Re: Parallelize correlated subqueries that execute within each worker

From: James Coleman <jtc331(at)gmail(dot)com>
To: Richard Guo <guofenglinux(at)gmail(dot)com>
Cc: Tomas Vondra <tomas(dot)vondra(at)enterprisedb(dot)com>, vignesh C <vignesh21(at)gmail(dot)com>, Andres Freund <andres(at)anarazel(dot)de>, Robert Haas <robertmhaas(at)gmail(dot)com>, pgsql-hackers <pgsql-hackers(at)postgresql(dot)org>, Amit Kapila <amit(dot)kapila16(at)gmail(dot)com>, Tom Lane <tgl(at)sss(dot)pgh(dot)pa(dot)us>
Subject: Re: Parallelize correlated subqueries that execute within each worker
Date: 2023-06-12 02:23:45
Message-ID: CAAaqYe-_TObm5KwmZLYXBJ3BJGh4cUZWM0v1mY1gWTMkRNQXDQ@mail.gmail.com
Views: Raw Message | Whole Thread | Download mbox | Resend email
Thread:
Lists: pgsql-hackers

On Tue, Jun 6, 2023 at 4:36 AM Richard Guo <guofenglinux(at)gmail(dot)com> wrote:
>
>
> On Mon, Jan 23, 2023 at 10:00 PM James Coleman <jtc331(at)gmail(dot)com> wrote:
>>
>> Which this patch we do in fact now see (as expected) rels with
>> non-empty lateral_relids showing up in generate_[useful_]gather_paths.
>> And the partial paths can now have non-empty required outer rels. I'm
>> not able to come up with a plan that would actually be caught by those
>> checks; I theorize that because of the few places we actually call
>> generate_[useful_]gather_paths we are in practice already excluding
>> those, but for now I've left these as a conditional rather than an
>> assertion because it seems like the kind of guard we'd want to ensure
>> those methods are safe.
>
>
> I'm trying to understand this part. AFAICS we will not create partial
> paths for a rel, base or join, if it has lateral references. So it
> seems to me that in generate_[useful_]gather_paths after we've checked
> that there are partial paths, the checks for lateral_relids are not
> necessary because lateral_relids should always be empty in this case.
> Maybe I'm missing something.

At first I was thinking "isn't the point of the patch to generate
partial paths for rels with lateral references" given what I'd written
back in January, but I added "Assert(bms_is_empty(required_outer));"
to both of those functions and the assertion never fails running the
tests (including my newly parallelizable queries). I'm almost positive
I'd checked this back in January (not only had I'd explicitly written
that I'd confirmed we had non-empty lateral_relids there, but also it
was the entire based of the alternate approach to the patch), but...I
can't go back to 5 months ago and remember what I'd done.

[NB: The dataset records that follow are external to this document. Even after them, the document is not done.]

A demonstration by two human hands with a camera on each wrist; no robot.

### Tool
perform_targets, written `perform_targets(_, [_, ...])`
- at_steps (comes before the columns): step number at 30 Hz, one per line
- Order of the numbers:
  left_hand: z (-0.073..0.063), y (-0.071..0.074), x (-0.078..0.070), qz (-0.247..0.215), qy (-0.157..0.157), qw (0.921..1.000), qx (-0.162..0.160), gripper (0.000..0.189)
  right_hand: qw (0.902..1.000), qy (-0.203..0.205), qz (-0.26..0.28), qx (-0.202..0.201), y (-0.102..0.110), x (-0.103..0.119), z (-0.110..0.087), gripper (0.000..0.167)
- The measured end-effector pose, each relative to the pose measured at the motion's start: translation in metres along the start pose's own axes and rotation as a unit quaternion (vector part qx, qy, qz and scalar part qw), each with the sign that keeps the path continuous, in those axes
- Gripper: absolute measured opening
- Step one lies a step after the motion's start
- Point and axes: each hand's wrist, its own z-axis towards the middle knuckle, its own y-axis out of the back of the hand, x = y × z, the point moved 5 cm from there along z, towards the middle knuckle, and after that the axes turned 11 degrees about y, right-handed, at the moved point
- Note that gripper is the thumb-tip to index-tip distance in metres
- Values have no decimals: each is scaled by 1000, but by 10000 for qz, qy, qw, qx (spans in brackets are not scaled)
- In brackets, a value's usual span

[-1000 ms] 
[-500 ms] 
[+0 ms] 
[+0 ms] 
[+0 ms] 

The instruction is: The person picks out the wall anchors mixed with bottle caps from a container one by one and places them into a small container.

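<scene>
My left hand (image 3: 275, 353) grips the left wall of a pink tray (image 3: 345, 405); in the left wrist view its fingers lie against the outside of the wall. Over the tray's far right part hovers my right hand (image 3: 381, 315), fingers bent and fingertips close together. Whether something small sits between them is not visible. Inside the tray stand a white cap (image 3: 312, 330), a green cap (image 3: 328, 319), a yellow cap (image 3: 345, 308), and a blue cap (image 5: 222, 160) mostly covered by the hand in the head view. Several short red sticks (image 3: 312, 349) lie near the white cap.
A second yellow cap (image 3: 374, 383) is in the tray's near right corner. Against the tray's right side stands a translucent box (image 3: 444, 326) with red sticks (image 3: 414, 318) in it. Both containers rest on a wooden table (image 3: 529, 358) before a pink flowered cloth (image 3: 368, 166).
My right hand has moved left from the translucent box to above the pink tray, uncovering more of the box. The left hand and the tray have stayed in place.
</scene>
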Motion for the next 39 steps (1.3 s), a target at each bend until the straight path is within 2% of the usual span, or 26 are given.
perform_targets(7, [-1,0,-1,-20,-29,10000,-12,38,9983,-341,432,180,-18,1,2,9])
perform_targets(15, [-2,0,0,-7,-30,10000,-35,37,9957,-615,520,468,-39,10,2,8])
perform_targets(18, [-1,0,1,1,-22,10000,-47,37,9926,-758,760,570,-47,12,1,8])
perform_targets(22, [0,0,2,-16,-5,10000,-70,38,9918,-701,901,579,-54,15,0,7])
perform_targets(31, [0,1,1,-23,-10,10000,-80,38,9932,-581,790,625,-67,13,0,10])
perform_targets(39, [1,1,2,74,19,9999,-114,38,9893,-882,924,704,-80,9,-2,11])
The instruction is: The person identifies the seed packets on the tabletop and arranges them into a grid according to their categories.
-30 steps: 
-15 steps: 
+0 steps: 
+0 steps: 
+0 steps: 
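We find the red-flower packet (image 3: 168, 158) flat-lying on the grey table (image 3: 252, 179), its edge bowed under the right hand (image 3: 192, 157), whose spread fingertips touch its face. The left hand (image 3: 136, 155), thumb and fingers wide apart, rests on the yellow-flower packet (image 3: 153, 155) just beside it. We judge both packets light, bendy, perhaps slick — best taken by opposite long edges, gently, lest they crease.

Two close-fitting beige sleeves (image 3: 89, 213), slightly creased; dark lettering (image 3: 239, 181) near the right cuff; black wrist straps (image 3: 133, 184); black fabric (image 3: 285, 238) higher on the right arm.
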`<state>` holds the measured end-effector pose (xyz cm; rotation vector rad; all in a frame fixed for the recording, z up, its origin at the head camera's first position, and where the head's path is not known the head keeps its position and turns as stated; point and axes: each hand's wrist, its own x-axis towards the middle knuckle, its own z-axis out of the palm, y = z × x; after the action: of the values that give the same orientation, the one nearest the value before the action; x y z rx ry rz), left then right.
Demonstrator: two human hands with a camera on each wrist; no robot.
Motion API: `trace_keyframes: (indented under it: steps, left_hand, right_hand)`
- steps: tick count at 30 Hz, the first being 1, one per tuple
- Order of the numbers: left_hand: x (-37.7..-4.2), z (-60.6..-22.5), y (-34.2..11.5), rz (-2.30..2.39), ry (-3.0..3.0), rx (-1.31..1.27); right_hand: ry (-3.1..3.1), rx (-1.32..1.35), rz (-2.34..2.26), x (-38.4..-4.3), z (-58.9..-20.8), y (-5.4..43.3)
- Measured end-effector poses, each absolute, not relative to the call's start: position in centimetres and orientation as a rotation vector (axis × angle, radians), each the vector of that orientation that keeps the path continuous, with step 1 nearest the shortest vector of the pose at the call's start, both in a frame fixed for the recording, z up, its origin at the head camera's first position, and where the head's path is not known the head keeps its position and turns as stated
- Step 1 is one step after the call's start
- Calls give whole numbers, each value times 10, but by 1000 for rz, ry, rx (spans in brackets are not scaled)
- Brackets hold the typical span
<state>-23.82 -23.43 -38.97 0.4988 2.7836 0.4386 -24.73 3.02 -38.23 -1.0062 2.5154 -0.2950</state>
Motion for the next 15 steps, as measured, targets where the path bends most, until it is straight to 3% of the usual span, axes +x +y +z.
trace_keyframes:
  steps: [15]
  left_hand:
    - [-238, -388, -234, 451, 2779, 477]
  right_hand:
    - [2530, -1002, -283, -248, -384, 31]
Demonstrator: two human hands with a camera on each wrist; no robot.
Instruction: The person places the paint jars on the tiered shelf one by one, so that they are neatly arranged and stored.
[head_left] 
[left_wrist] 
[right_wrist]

Ah! Your comment about "after we've checked that there are partial
paths" triggered a thought. I think originally I'd had the
"bms_is_subset(required_outer, rel->relids)" check first in these
functions. And indeed if I run the tests with that the assertion moved
to above the partial paths check, I get failures in
generate_useful_gather_paths specifically. Mystery solved!

> And while trying the v9 patch I came across a crash with the query
> below.
>
> set min_parallel_table_scan_size to 0;
> set parallel_setup_cost to 0;
> set parallel_tuple_cost to 0;
>
> explain (costs off)
> select * from pg_description t1 where objoid in
> (select objoid from pg_description t2 where t2.description = t1.description);
> QUERY PLAN
> --------------------------------------------------------
> Seq Scan on pg_description t1
> Filter: (SubPlan 1)
> SubPlan 1
> -> Gather
> Workers Planned: 2
> -> Parallel Seq Scan on pg_description t2
> Filter: (description = t1.description)
> (7 rows)
>
> select * from pg_description t1 where objoid in
> (select objoid from pg_description t2 where t2.description = t1.description);
> WARNING: terminating connection because of crash of another server process
>
> Seems something is wrong when extracting the argument from the Param in
> parallel worker.

With what I'm trying to change I don't think this plan should ever be
generated since it means we'd have to pass a param from the outer seq
scan into the parallel subplan, which we can't do (currently).

I've attached the full backtrace to the email, but as you hinted at
the parallel worker is trying to get the param (in this case
detoasting it), but the param doesn't exist on the worker, so it seg
faults. Looking at this further I think there's an existing test case
that exposes the misplanning here (the one right under the comment
"Parallel Append is not to be used when the subpath depends on the
outer param" in select_parallel.sql), but it doesn't seg fault because
the param is an integer, doesn't need to be detoasted, and therefore
(I think) we skate by (but probably with wrong results in depending on
the dataset).

Interestingly this is one of the existing test queries my original
patch approach didn't change, so this gives me something specific to
work with improving the path. Thanks for testing this and bringing
this to my attention!

BTW are you by any chance testing on ARM macOS? I reproduced the issue
there, but for some reason I did not reproduce the error (and the plan
wasn't parallelized) when I tested this on linux. Perhaps I missed
setting something up; it seems odd.

> BTW another rebase is needed as it no longer applies to HEAD.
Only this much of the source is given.